The public appetite for entertainment and celebrity news has grown explosively in the last several years -- illustrated by the booming circulations of such glossies as Us Weekly and In Touch -- and TV Guide is trying to catch that increasingly crowded wave. Its longtime emphasis on pages of black-and-white photos and drab listings seems almost quaint. While it has remained unchanged for many years, viewers have not. They have trained themselves to find programming information from other sources: their TVs, the Internet.
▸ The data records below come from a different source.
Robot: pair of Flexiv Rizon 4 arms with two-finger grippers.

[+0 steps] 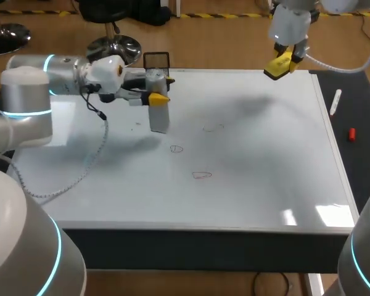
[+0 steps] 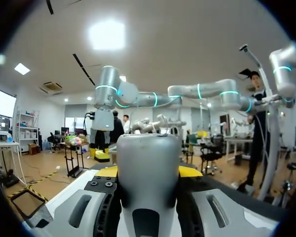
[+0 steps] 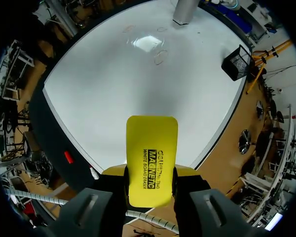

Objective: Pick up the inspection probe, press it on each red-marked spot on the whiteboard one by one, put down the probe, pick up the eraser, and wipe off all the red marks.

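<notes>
Inspection probe (image 1: pixel 159 117), a grey cylinder, hangs nose-down from the left tool (image 1: pixel 156 97), whose yellow-tipped fingers pinch it from both sides over the far left part of the whiteboard (image 1: pixel 253 160); whether its lower end touches the board cannot be told. Three faint red marks (image 1: pixel 176 148) lie unwiped toward the board's middle, the nearest just ahead of the probe, so the pressing step appears to be in hand. The next move calls for setting the probe squarely on that closest outline. The yellow eraser (image 3: pixel 152 158) is clamped in the right tool (image 1: pixel 285 61), held high above the far right corner, well apart from the probe. Open board surrounds the marks. A wire basket (image 1: pixel 156 60) stands just beyond the far edge, and a marker (image 1: pixel 336 102) and red cap (image 1: pixel 351 134) lie on the table (image 1: pixel 364 111) strip at right.
</notes>
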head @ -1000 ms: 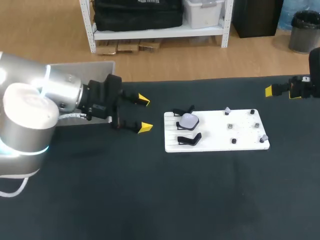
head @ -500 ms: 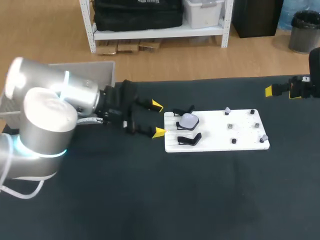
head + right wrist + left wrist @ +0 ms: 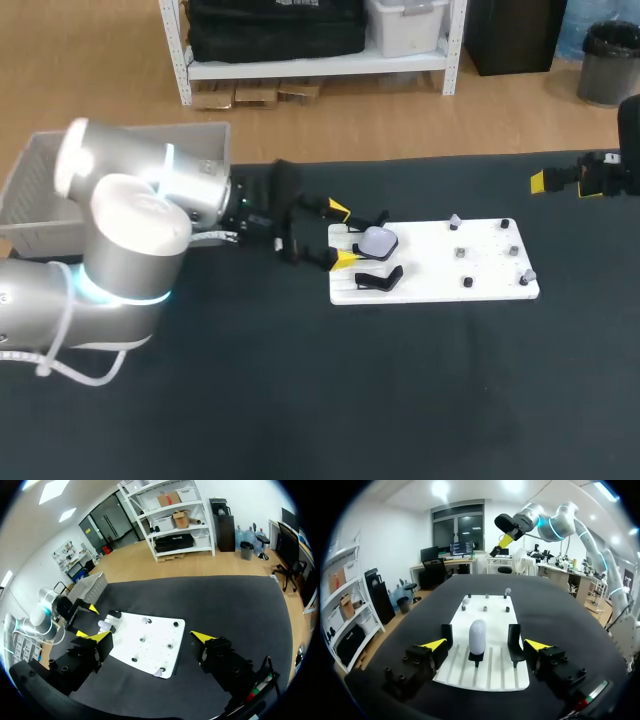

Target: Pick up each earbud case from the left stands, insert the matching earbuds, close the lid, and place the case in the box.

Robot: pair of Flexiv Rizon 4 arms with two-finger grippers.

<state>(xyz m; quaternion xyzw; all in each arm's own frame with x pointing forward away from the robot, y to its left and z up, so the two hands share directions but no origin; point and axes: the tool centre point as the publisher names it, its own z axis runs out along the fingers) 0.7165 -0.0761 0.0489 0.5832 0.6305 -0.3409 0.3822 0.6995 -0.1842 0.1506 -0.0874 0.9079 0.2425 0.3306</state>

Or they may not spend time trolling through listings at all.

"The daily newspaper and your own cable remote provide more instantaneous and better information than a little magazine that comes in the mail," said Kent Brownridge, general manager of Wenner Media, which publishes Rolling Stone and Us Weekly. "Admittedly, when [TV Guide] was first invented, it was a far, far, far simpler proposition. There were three networks, three local channels, no such thing as cable, DirecTV, HBO or premium cable. It was simple and pretty important information that people who'd just gotten into TV viewing needed. TV Guide provided it. Today, the information they need is much more complicated."

Still, the idea of changing what many see as an American pop culture icon saddened some TV Guide fans. "I think it's the end of an era," said Stephen Hofer, 65, a professor of media at Chicago State University who owns most of the 2,731 editions ever published (this week included).